Bug 15458

Summary: sort(1) doesn't sort correctly in some cases
Product: Base System Reporter: Rudolf Čejka <cejkar>
Component: binAssignee: Gabor Kovesdan <gabor>
Status: Closed FIXED    
Severity: Affects Only Me    
Priority: Normal    
Version: 4.0-CURRENT   
Hardware: Any   
OS: Any   
Attachments:
Description Flags
file.diff none

Description Rudolf Čejka 1999-12-13 13:10:02 UTC
Sort(1) doesn't work in some cases for some locales. In cs_CZ.ISO_8859-2
(will be shortly commited; maybe similar problem could be seen with es_ES)
there is collation definition:

	(H,h);\
	(CH,Ch,ch);\
	(I,i);\

So sort should sort "h" and "ch" in order "h", "ch". But it sorts
these two words incorrectly as "ch", "h". If I want to sort for
example "ha" and "ch", it will be sorted correctly: "ha", "ch".

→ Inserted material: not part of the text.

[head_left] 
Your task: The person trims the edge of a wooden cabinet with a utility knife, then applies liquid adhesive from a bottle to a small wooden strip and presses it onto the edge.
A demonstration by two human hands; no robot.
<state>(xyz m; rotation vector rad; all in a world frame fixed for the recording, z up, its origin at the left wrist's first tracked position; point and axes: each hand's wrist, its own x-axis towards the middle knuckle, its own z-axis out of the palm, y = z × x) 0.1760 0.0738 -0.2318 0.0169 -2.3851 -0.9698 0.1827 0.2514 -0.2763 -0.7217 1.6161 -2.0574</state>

The problem is in "optimalizations", where only substrings of two
strings of minimal length of one of them are compared in strcoll()
function. This is not possible to do in this manner for languages,
where collating symbols could be longer than one character.

Fix: Here is my patch for /usr/src/gnu/usr.bin/sort/sort.c:
Comment 1 Andrey A. Chernov freebsd_committer freebsd_triage 1999-12-22 01:06:47 UTC
On Mon, Dec 13, 1999 at 02:01:02PM +0100, cejkar@dcse.fee.vutbr.cz wrote:
> Sort(1) doesn't work in some cases for some locales. In cs_CZ.ISO_8859-2
> (will be shortly commited; maybe similar problem could be seen with es_ES)
> there is collation definition:
> 
> 	(H,h);\
> 	(CH,Ch,ch);\
> 	(I,i);\

> Here is my patch for /usr/src/gnu/usr.bin/sort/sort.c:

It is general problem in GNU sort which compare strings character-by-character.
Your patch not helps, if f.e. ignore case or skip blanks flags are given.
Correct patch require big redesign of sort. Try to contact GNU sort
maintainers first to ask them to fix this bug in future sort versions.

-- 
Andrey A. Chernov
http://nagual.pp.ru/~ache/
MTH/SH/HE S-- W-- N+ PEC>+ D A a++ C G>+ QH+(++) 666+>++ Y
Comment 2 cejkar 1999-12-22 14:18:22 UTC
Andrey A. Chernov wrote (1999/12/21):
> It is general problem in GNU sort which compare strings character-by-character.
> Your patch not helps, if f.e. ignore case or skip blanks flags are given.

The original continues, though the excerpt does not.